- How to complete this task -
Whenever a line in this data holds the word "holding", report that line in full.
#### Task data
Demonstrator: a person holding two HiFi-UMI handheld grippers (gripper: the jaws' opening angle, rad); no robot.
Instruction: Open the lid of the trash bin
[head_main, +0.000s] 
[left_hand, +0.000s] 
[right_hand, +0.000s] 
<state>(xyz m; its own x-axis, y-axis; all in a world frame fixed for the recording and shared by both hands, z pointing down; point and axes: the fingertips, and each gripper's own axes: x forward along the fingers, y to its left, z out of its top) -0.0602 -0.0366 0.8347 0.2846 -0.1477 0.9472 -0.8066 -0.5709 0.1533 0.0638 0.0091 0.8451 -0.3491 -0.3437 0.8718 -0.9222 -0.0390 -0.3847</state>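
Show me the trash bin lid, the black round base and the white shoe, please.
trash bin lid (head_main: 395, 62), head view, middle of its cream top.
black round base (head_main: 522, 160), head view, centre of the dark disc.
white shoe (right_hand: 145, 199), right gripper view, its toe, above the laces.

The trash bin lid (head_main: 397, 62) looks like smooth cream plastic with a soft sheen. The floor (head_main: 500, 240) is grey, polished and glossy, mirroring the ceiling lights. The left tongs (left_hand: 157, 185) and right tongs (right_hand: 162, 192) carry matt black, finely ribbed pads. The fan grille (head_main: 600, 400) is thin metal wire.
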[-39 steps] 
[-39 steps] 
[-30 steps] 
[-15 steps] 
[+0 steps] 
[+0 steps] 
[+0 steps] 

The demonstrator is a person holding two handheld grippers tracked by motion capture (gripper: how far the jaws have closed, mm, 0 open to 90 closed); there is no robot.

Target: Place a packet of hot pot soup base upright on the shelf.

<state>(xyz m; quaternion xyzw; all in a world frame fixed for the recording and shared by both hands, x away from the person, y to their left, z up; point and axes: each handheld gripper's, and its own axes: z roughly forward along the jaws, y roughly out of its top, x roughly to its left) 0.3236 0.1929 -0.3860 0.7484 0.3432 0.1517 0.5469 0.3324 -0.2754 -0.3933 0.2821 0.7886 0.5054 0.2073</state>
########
- Answer box -
Demonstrator: a person holding two HiFi-UMI handheld grippers (gripper: the jaws' opening angle, rad); no robot.
The demonstrator is a person holding two handheld grippers tracked by motion capture (gripper: how far the jaws have closed, mm, 0 open to 90 closed); there is no robot.

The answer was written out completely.